**Task item**.
The listing below holds a line with "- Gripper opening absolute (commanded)" and a later line with "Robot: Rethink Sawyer". Write out those two lines and every line between them, exactly, and nothing else.
BEGIN
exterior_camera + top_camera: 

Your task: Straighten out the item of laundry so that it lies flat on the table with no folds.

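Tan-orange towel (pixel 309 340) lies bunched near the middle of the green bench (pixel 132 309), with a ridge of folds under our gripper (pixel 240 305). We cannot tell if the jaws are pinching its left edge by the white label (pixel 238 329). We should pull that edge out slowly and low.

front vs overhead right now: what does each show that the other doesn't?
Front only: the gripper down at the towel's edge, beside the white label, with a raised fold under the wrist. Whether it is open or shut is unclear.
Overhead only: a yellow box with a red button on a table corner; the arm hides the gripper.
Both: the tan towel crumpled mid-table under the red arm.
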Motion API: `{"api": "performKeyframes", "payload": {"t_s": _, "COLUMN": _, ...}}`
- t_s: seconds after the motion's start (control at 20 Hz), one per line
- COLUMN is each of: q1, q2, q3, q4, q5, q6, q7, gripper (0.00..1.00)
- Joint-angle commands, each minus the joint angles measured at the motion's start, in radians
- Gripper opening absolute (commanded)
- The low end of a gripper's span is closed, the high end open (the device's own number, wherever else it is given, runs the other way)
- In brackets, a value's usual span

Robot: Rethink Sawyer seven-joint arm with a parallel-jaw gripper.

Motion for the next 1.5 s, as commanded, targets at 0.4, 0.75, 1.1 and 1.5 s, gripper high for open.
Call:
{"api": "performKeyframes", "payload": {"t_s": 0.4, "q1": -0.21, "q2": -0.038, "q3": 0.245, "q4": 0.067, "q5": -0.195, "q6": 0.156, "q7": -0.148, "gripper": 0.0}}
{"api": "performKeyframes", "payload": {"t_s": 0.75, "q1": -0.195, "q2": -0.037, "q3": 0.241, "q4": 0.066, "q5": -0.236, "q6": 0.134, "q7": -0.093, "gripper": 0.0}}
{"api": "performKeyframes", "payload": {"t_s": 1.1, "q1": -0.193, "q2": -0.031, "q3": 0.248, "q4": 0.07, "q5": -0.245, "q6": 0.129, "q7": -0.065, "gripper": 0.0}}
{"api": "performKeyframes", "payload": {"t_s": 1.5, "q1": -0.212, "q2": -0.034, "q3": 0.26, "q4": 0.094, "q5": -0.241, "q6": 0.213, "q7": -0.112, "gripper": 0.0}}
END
**Task response**.
- Gripper opening absolute (commanded)
- The low end of a gripper's span is closed, the high end open (the device's own number, wherever else it is given, runs the other way)
- In brackets, a value's usual span

Robot: Rethink Sawyer seven-joint arm with a parallel-jaw gripper.

The response to the exercise has been completed.